Yes, I’m calling Markowitz the Einstein of Portfolio Theory AND of finance!  (Now there are several other “post”-Einstein geniuses… Bohr, Heisenberg, Feynman… just as there are Sharpe, Scholes, Black, Merton, Fama, French, Shiller, [Graham?, Buffet?]…)   I’m saying that a physicist who doesn’t know E = mc2 is not much of a physicist. You can read between the lines for what I’m saying about those that dabble in portfolio theory… with other people’s money… without really knowing (or using) the financial analog.

Why Markowitz is Still “The Einstein” of Finance (Even if He was “Wrong”)

Markowitz said that “downside semi-variance” would be better.  Sharpe said “In light of the formidable
computational problems…[he] bases his analysis on the variance and standard deviation.”

Today we have no such excuse.  We have more than sufficient computational power on our laptops to optimize for downside semi-variance, σd. There is no such tidy, efficient equation for downside semi-variance.  (At least not that anyone can agree on… and none that that is exact in any sense of any reasonable mathematical definition of the word ‘exact’.)

Fama and French improve upon Markowitz (M)PT [I say that if M is used in MPT, it should mean “Markowitz,” not “modern”, but I digress.] Shiller, however, decimates it.  As does Buffet, in his own applied way.  I use the word decimate in its strict sense… killing one in ten.  (M)PT is not dead; it is still useful.  Diversification still works; rational investors are still risk-averse; and certain low-beta investments (bonds, gold, commodities…) are still poor very-long-term (20+ year) investments in isolation and relative to stocks, though they still can serve a role as Markowitz Portfolio Theory suggests.

Wanna Build your Own Optimizer (for Mean-Return Variance)?

This blog post tells you most of the important bits.  I don’t really need to write part 2, do I?   Not if you can answer these relatively easy questions…

• What is the matrix expression for computing E(Rp) based on w?
• What simple constraint is w subject to?
• How does the general σp2 equation relate to the efficient frontier?
• How might you adapt the general equation to efficiently compute the effects of a Δw event where wi increases and wj decreases?  (Hint “cache” the wx terms that don’t change,)
• What other constraints may be imposed on w or subsets (asset categories within w)?  How will you efficiently deal with these constraints?
• Is short-selling allowed?  What if it is?
• OK… this one’s a bit tricky:  How can convex optimization methods be applied?

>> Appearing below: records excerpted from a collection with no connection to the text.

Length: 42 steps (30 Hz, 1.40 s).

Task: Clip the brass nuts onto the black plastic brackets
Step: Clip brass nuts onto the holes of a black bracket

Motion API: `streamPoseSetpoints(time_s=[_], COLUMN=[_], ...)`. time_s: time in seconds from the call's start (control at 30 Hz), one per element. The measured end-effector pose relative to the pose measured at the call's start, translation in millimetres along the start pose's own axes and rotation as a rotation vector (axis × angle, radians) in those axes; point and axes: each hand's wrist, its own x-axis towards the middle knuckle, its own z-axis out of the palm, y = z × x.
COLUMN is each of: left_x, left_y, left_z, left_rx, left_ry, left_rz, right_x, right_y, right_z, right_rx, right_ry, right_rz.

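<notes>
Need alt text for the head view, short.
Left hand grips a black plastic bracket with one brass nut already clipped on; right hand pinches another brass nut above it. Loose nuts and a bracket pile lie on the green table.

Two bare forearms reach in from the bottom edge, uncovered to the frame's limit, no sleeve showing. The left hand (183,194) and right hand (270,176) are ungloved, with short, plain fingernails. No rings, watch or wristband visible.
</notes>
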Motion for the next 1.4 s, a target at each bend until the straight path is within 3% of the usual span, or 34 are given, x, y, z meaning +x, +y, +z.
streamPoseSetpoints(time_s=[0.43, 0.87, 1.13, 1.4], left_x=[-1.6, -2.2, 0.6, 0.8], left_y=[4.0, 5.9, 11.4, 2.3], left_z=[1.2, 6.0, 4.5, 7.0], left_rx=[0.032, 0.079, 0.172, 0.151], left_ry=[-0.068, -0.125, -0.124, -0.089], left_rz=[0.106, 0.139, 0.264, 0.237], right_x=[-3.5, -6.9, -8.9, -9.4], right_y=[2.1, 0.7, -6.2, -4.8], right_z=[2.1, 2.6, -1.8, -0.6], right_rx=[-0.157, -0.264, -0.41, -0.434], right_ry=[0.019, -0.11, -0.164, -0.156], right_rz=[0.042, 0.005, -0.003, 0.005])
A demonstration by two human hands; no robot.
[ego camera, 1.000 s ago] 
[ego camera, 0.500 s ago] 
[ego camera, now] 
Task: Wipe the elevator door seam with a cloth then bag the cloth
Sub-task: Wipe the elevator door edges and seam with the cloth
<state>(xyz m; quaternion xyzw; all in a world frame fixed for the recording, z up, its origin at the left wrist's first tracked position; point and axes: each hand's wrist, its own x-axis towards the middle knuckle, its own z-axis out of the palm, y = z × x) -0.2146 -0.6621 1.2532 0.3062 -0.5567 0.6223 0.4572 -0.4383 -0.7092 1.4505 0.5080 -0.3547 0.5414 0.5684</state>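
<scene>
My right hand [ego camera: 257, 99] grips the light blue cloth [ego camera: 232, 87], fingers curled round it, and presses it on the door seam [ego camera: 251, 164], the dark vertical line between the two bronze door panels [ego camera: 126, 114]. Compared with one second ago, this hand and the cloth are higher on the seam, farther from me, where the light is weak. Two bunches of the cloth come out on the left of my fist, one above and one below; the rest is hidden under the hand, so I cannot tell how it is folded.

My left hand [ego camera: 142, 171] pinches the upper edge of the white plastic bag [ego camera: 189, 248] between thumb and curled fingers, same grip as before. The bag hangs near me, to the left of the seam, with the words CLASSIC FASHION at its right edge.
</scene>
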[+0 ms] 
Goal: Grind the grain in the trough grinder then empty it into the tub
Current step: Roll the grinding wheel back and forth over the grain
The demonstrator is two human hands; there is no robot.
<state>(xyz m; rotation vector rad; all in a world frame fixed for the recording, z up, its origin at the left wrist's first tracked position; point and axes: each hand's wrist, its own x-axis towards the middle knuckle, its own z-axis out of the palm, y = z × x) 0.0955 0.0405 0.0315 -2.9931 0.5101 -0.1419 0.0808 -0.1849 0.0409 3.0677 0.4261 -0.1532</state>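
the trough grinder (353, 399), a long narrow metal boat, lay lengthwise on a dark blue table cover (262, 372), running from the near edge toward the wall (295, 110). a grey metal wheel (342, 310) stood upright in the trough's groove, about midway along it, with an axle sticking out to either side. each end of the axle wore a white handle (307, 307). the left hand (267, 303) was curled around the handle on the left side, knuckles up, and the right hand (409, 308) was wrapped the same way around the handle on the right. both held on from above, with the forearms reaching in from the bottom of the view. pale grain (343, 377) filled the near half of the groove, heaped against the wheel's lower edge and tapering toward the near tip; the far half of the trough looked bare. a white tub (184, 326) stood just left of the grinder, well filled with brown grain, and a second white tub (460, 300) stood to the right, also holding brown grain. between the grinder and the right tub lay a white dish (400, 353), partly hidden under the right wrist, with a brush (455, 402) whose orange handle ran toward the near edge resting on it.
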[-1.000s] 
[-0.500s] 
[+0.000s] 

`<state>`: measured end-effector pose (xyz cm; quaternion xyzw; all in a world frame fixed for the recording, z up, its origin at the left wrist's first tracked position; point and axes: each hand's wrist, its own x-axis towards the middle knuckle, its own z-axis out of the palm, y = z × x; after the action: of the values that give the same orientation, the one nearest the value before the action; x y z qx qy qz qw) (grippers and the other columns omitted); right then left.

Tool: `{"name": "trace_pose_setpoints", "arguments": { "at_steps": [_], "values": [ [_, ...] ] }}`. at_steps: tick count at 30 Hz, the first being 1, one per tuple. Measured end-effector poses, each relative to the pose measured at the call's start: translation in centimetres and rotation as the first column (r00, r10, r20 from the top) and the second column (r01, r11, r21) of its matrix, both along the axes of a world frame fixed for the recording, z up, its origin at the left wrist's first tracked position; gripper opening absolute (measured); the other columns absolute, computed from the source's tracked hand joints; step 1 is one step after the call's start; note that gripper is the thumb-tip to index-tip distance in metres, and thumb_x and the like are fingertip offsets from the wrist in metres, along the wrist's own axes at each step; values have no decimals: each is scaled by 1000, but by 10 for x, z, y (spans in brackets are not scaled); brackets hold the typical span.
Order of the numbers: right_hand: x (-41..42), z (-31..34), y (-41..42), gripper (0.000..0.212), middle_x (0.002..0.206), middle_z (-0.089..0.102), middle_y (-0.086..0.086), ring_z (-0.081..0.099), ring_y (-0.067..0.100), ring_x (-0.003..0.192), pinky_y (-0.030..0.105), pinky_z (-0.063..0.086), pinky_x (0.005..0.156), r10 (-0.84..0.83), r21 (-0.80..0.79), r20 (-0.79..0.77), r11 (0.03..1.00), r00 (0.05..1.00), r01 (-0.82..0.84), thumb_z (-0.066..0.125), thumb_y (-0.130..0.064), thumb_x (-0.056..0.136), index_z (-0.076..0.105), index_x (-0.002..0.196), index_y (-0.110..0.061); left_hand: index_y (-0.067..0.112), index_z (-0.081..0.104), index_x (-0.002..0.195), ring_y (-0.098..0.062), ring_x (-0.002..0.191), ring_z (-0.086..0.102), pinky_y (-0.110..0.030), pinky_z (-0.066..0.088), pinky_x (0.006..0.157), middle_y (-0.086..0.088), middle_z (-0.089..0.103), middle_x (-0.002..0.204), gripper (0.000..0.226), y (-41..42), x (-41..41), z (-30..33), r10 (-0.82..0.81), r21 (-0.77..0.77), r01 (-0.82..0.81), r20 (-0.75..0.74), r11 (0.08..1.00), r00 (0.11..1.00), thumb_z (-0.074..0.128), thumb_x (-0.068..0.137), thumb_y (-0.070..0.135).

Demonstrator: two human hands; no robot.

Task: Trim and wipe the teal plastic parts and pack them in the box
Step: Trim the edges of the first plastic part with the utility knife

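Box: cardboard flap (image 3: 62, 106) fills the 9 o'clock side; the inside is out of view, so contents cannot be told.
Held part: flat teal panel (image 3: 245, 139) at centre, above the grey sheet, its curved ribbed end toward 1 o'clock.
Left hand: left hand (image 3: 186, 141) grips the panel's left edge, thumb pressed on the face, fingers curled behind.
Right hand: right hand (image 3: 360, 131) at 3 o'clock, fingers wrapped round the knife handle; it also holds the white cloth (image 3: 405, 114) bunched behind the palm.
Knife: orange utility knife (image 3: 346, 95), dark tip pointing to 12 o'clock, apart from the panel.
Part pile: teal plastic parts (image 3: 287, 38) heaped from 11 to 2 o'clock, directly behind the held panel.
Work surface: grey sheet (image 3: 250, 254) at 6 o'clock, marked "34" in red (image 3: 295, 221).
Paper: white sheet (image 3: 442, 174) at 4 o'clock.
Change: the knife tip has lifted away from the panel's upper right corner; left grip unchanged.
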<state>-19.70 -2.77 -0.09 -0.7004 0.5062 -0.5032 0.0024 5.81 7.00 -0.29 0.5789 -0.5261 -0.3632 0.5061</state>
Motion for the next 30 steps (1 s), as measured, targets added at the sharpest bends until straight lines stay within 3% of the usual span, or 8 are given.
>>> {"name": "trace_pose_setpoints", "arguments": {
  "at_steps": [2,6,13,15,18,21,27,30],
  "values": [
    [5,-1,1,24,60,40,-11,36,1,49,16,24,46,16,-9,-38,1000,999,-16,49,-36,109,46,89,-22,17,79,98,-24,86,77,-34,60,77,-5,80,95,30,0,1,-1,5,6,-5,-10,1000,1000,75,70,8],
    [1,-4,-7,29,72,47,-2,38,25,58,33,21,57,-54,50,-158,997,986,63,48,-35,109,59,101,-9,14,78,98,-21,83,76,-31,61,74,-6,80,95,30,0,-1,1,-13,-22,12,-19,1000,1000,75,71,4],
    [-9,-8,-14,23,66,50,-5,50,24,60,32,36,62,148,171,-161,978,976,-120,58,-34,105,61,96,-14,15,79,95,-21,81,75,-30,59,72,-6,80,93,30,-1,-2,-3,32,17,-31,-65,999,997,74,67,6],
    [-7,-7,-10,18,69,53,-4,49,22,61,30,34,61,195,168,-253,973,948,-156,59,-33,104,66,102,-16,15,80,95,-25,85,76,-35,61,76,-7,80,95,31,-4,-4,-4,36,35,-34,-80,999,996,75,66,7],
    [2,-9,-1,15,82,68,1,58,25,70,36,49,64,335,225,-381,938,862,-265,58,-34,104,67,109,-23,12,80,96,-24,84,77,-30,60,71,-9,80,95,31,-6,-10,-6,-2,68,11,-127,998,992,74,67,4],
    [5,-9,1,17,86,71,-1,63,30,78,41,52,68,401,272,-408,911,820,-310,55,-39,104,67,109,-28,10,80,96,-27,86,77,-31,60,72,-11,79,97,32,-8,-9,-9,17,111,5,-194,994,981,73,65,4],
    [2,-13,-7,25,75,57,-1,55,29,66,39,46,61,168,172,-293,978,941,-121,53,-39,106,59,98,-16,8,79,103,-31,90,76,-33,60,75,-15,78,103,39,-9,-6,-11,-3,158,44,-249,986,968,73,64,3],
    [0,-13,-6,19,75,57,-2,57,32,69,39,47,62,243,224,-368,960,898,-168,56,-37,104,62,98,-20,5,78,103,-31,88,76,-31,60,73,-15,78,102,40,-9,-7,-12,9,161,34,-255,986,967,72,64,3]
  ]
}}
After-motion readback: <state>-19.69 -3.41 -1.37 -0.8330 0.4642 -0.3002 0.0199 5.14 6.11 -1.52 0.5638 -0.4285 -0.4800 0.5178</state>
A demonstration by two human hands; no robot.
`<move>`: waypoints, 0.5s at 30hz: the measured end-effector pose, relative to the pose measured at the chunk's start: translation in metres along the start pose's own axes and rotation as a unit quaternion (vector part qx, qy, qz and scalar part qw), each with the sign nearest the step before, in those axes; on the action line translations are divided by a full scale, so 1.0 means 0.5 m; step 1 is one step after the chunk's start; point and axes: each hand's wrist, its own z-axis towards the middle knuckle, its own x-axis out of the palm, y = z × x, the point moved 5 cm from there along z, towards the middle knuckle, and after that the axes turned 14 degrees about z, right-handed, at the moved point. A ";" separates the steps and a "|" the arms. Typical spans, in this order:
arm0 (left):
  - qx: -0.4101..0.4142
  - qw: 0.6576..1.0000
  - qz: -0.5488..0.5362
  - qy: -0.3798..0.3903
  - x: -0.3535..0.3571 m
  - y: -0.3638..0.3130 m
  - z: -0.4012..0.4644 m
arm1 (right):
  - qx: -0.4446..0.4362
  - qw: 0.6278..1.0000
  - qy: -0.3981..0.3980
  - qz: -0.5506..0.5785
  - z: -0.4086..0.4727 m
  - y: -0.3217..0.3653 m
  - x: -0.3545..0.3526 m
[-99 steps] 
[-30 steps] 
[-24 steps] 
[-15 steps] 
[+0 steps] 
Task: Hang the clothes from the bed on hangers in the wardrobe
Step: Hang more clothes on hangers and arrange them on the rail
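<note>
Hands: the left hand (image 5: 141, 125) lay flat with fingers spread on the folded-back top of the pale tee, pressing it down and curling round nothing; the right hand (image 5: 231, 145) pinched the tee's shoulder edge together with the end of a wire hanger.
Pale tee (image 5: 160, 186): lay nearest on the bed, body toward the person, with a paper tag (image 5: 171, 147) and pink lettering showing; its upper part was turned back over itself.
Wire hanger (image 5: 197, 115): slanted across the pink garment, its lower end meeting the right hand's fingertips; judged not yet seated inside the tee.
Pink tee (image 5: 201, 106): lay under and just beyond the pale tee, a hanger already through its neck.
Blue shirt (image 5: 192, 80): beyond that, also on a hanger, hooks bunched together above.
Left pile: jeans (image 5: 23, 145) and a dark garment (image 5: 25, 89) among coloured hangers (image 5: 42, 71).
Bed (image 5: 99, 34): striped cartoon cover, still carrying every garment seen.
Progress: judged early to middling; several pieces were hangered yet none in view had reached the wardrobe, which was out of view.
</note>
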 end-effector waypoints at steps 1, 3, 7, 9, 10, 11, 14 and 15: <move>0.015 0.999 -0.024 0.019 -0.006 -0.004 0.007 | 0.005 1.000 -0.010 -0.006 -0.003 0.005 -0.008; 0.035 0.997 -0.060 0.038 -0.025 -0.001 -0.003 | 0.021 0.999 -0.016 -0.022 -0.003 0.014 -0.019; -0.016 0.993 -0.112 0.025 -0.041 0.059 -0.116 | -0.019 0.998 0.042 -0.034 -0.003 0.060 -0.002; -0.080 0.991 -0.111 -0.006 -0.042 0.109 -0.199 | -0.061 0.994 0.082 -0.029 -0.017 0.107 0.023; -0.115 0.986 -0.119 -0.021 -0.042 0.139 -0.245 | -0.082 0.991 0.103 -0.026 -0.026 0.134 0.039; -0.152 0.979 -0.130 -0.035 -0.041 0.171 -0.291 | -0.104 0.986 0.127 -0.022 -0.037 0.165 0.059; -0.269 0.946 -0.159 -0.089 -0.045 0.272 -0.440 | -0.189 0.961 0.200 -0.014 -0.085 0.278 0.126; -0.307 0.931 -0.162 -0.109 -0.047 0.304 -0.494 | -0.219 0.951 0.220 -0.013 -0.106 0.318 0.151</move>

If you can answer these questions, a Part 2 really isn’t necessary is it?

Clover Patterns Show How Portfolios Manage Risk

Illustration of Classic Covariance.

The red and green “clover” pattern illustrates how traditional risk can be modeled.  The red “leaves” are triggered when both the portfolio and the “other asset” move together in concert.  The green leaves are triggered when the portfolio and asset move in opposite directions.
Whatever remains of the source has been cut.